### TASK TO CARRY OUT
Set down the data again exactly. Pictures are not part of the copy.

### THE DATA

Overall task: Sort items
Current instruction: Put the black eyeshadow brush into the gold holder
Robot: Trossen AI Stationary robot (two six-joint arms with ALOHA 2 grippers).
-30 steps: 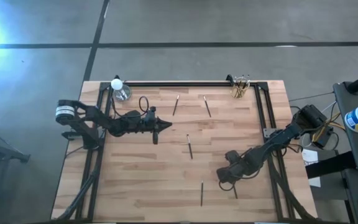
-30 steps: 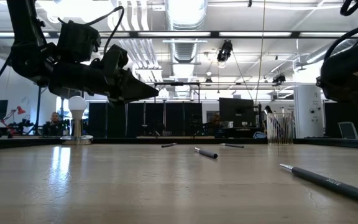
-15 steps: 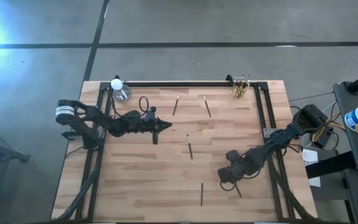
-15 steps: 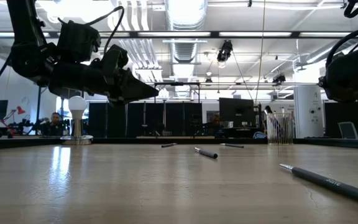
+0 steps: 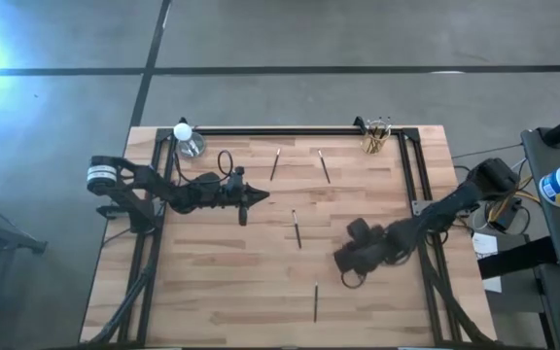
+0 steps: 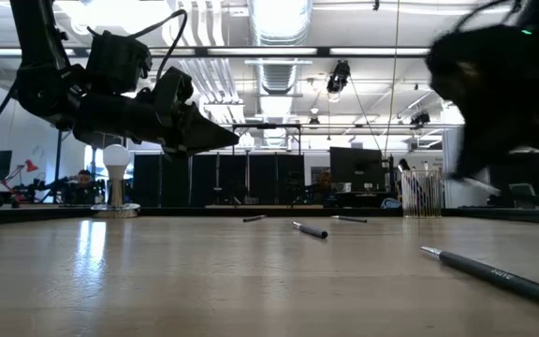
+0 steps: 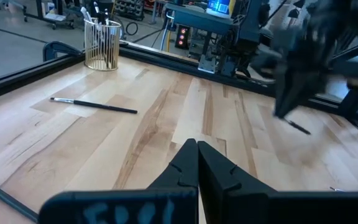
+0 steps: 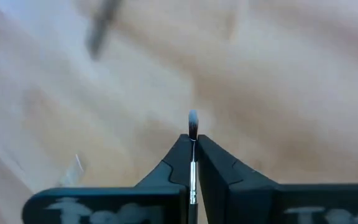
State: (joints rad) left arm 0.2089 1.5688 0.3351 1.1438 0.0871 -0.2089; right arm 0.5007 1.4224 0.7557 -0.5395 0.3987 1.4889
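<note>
Several thin dark brushes lie flat on the wooden table: two at the far middle (image 5: pixel 275 163) (image 5: pixel 324 165), one at the centre (image 5: pixel 297 229), one near the front edge (image 5: pixel 316 301). My right gripper (image 5: pixel 343 261) hovers right of centre, shut on another thin brush (image 8: pixel 192 155) with a pale tip. My left gripper (image 5: pixel 263 194) is shut and empty, above the table left of centre; it also shows in the left wrist view (image 7: pixel 197 144). My right gripper pinches the brush's thin shaft (image 8: pixel 192 163) between its two fingers. The brush lies along the fingers, and its pale bushy tip (image 8: pixel 192 117) sticks out past the fingertips. The high view no longer shows this brush lying on the table.
A wire cup (image 5: pixel 377 136) holding more brushes stands at the far right corner. A glass cup with a white bulb (image 5: pixel 188 144) stands at the far left. A black frame (image 5: pixel 290 130) runs along the table's far and side edges. Bare wood lies at the near left.
My right gripper has gone a little toward the table's left and far edges, moving fast. The brush that lay on the table near the front right, just beside it, has left the table with it. My left arm has kept still.
</note>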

### COMPLETED TASK
Overall task: Sort items
Current instruction: Put the black eyeshadow brush into the gold holder
Robot: Trossen AI Stationary robot (two six-joint arms with ALOHA 2 grippers).
-30 steps: 
-30 steps: 
-15 steps: 
-15 steps: 
+0 steps: 
+0 steps: 
+0 steps: 
+0 steps: 
State: (joints rad) left arm 0.2089 1.5688 0.3351 1.1438 0.0871 -0.2089; right arm 0.5007 1.4224 0.7557 -0.5395 0.3987 1.4889
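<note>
Several thin dark brushes lie flat on the wooden table: two at the far middle (image 5: pixel 275 163) (image 5: pixel 324 165), one at the centre (image 5: pixel 297 229), one near the front edge (image 5: pixel 316 301). My right gripper (image 5: pixel 343 261) hovers right of centre, shut on another thin brush (image 8: pixel 192 155) with a pale tip. My left gripper (image 5: pixel 263 194) is shut and empty, above the table left of centre; it also shows in the left wrist view (image 7: pixel 197 144). My right gripper pinches the brush's thin shaft (image 8: pixel 192 163) between its two fingers. The brush lies along the fingers, and its pale bushy tip (image 8: pixel 192 117) sticks out past the fingertips. The high view no longer shows this brush lying on the table.
A wire cup (image 5: pixel 377 136) holding more brushes stands at the far right corner. A glass cup with a white bulb (image 5: pixel 188 144) stands at the far left. A black frame (image 5: pixel 290 130) runs along the table's far and side edges. Bare wood lies at the near left.
My right gripper has gone a little toward the table's left and far edges, moving fast. The brush that lay on the table near the front right, just beside it, has left the table with it. My left arm has kept still.
</note>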

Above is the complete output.